------ Raw data

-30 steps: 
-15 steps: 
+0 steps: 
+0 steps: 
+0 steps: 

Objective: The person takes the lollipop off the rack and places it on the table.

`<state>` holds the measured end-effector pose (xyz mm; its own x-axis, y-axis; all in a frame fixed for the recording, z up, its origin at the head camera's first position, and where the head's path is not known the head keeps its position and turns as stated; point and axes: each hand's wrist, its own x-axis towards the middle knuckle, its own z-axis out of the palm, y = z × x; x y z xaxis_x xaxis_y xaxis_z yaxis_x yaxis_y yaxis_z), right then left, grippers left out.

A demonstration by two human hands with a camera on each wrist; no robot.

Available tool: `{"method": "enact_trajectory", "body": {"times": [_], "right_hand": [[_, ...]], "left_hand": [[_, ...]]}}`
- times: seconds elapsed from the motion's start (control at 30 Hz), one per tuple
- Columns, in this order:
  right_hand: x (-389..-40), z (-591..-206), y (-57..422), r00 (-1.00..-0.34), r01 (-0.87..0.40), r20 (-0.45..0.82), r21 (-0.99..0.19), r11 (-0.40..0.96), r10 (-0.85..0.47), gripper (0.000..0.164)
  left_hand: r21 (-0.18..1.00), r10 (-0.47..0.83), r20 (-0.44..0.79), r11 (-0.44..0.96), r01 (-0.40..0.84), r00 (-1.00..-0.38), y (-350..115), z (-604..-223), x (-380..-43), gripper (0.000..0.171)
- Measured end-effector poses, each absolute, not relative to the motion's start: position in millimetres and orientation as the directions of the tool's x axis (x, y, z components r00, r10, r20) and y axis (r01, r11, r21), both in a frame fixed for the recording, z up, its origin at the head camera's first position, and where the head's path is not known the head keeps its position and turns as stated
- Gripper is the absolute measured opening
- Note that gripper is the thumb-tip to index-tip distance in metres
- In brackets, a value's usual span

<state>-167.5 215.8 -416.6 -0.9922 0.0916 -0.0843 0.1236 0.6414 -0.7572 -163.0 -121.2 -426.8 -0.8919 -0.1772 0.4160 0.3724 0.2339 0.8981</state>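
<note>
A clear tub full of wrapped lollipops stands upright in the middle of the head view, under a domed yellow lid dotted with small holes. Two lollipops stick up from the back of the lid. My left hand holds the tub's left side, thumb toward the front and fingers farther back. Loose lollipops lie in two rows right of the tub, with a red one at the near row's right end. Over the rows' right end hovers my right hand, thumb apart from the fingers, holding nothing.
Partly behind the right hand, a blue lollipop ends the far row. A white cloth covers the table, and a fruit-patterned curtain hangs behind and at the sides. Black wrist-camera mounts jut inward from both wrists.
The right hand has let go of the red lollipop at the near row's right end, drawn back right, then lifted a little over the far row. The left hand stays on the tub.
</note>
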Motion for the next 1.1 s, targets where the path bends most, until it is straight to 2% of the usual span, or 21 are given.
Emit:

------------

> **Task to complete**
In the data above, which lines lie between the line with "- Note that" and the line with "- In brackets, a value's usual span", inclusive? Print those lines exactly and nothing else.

> **Your response**
- Note that gripper is the thumb-tip to index-tip distance in metres
- In brackets, a value's usual span

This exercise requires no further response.